▶ **Task item**
The reply must contain exactly the lines below from the one with "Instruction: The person" down to the one with "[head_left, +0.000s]", both included, and nothing more; please omit the pictures.

▶ **Data section**
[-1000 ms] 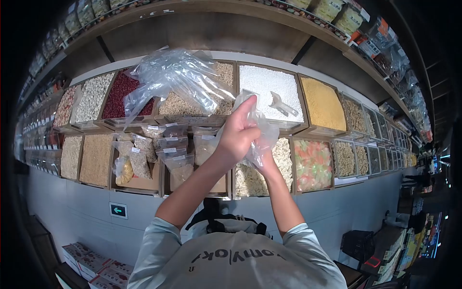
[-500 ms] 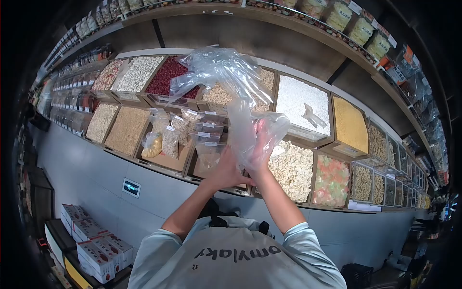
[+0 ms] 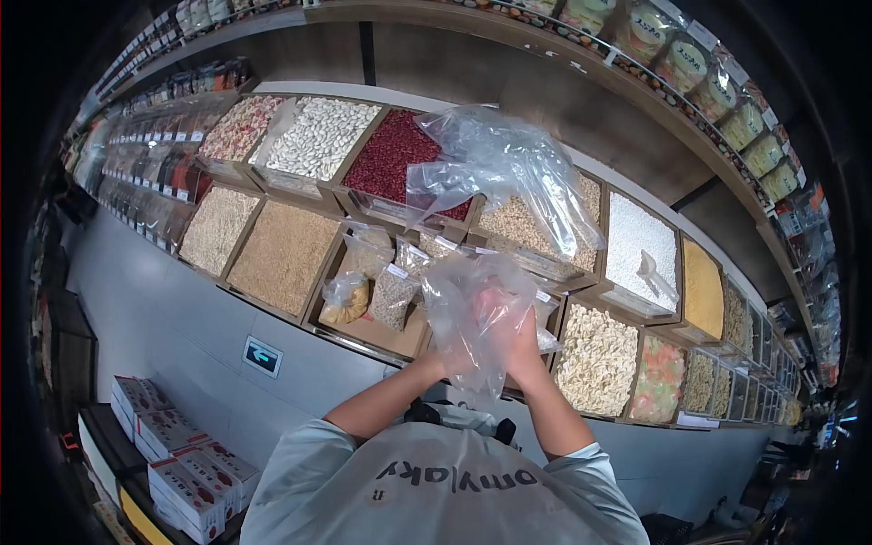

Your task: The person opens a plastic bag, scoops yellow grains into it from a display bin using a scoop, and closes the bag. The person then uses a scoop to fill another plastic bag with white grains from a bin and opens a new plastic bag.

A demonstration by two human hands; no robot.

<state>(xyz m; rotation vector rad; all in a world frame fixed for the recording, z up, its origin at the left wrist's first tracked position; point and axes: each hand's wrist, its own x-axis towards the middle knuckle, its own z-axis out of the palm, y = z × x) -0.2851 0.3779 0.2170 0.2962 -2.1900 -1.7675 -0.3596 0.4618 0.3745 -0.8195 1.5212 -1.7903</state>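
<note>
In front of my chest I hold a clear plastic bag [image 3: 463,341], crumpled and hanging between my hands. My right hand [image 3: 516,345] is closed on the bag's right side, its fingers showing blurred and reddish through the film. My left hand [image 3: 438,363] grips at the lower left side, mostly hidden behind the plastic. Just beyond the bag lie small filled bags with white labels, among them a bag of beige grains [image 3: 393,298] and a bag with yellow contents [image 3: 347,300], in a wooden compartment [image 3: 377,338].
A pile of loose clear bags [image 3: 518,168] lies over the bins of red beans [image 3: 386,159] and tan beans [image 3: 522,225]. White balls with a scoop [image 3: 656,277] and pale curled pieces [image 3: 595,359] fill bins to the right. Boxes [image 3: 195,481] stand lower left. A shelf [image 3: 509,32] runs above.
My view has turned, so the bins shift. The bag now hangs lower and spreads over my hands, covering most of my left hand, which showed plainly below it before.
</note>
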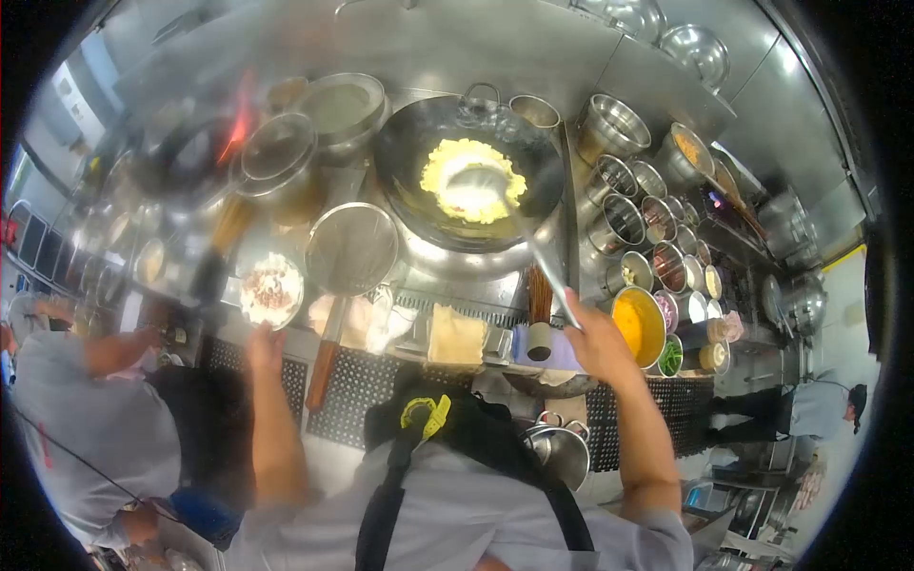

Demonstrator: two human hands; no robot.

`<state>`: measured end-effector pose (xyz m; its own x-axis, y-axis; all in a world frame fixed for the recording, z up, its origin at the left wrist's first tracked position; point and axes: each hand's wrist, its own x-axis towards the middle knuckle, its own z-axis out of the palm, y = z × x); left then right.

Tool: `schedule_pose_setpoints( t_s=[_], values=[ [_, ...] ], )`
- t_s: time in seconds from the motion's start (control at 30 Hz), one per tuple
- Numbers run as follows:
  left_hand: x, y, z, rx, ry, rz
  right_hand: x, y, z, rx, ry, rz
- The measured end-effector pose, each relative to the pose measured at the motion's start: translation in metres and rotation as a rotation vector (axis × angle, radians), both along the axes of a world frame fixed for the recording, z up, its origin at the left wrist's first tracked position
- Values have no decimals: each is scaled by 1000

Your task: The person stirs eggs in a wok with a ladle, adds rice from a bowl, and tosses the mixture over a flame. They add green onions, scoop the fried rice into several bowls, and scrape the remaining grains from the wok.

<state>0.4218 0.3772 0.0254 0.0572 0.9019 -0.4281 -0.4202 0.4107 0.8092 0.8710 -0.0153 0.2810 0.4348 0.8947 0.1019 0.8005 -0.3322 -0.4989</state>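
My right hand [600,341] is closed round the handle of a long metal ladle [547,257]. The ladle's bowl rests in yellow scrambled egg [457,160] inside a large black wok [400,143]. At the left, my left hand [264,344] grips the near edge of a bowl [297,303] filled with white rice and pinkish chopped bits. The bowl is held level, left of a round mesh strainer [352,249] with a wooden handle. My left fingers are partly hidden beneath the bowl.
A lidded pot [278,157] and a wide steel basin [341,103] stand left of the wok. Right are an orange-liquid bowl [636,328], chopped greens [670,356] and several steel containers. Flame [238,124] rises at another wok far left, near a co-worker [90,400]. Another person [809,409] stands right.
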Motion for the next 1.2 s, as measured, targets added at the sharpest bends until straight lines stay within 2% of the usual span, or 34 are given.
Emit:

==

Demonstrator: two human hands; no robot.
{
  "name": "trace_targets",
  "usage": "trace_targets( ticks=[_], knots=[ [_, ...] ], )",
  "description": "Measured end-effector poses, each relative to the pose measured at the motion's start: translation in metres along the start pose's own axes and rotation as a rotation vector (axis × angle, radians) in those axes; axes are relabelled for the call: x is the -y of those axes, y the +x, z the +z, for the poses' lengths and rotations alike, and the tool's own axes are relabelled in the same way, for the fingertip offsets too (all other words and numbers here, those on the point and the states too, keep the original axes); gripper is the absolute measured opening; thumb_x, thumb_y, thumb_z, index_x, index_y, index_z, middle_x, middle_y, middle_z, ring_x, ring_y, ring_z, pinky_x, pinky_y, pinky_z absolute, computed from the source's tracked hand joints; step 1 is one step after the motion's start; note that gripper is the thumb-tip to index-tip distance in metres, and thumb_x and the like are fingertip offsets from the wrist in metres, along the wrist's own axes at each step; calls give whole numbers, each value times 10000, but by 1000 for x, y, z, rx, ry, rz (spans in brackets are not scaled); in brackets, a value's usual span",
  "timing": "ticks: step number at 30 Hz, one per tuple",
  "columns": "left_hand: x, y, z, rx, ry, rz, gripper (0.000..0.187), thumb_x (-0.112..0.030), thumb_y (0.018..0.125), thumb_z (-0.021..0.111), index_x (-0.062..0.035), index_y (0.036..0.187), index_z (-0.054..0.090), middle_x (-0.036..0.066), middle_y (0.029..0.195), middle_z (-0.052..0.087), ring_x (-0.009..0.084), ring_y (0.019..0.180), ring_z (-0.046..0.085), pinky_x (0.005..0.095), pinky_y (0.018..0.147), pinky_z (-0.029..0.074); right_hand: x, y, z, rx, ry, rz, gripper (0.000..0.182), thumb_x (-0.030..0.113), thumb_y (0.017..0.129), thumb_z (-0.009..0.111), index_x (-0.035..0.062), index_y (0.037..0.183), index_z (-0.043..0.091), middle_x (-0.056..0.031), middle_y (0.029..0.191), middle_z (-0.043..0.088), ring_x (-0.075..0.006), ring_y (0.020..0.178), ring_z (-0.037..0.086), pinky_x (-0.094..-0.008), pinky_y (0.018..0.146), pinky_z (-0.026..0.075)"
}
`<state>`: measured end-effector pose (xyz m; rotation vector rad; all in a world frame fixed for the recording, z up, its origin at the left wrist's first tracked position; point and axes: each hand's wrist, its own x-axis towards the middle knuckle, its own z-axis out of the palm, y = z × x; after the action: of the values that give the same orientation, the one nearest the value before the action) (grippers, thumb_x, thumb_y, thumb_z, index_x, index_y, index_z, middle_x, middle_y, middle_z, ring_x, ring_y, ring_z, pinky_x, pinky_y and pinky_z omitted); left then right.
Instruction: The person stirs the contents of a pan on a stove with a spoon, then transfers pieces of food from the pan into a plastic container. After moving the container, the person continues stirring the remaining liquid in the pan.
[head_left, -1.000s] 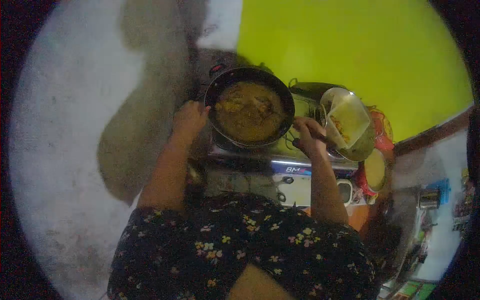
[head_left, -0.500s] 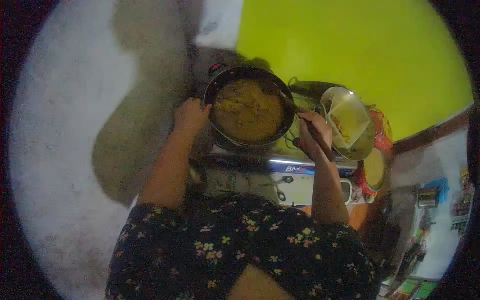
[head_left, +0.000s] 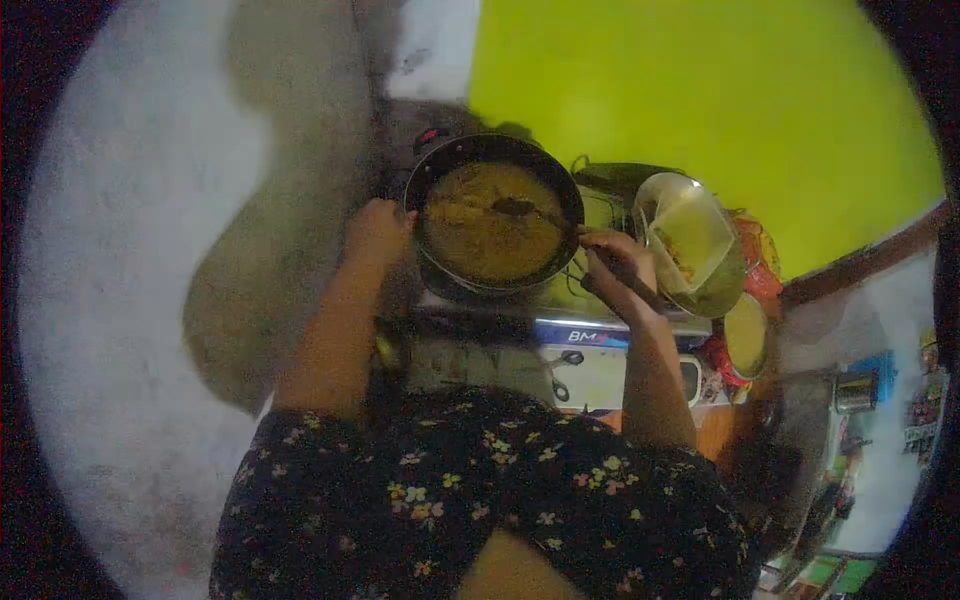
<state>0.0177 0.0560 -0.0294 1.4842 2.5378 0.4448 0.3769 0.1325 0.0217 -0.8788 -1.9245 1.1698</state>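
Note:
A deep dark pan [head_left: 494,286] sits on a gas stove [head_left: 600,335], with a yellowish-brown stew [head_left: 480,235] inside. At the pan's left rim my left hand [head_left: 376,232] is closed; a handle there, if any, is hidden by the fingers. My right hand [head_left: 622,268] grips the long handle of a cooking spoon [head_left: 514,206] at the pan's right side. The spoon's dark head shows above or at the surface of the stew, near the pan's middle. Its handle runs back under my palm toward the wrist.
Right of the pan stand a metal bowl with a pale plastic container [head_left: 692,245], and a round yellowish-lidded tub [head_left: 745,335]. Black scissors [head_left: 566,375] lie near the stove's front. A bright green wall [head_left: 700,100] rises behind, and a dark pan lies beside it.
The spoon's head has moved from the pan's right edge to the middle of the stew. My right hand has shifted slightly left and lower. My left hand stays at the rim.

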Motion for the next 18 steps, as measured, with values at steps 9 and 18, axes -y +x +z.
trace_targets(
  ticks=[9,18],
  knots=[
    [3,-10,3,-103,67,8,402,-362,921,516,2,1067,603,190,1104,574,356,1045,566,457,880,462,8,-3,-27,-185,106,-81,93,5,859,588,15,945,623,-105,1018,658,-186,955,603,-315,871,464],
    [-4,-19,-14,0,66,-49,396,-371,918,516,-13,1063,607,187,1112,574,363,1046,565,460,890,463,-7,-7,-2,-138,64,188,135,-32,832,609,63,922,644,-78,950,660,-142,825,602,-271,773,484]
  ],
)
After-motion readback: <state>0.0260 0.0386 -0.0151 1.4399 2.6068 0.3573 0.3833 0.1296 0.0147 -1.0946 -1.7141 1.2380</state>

▶ **Answer**
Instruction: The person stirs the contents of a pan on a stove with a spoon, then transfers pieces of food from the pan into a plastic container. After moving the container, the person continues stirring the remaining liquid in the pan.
[head_left, -1.000s] 
[head_left, -0.500s] 
[head_left, +0.000s] 

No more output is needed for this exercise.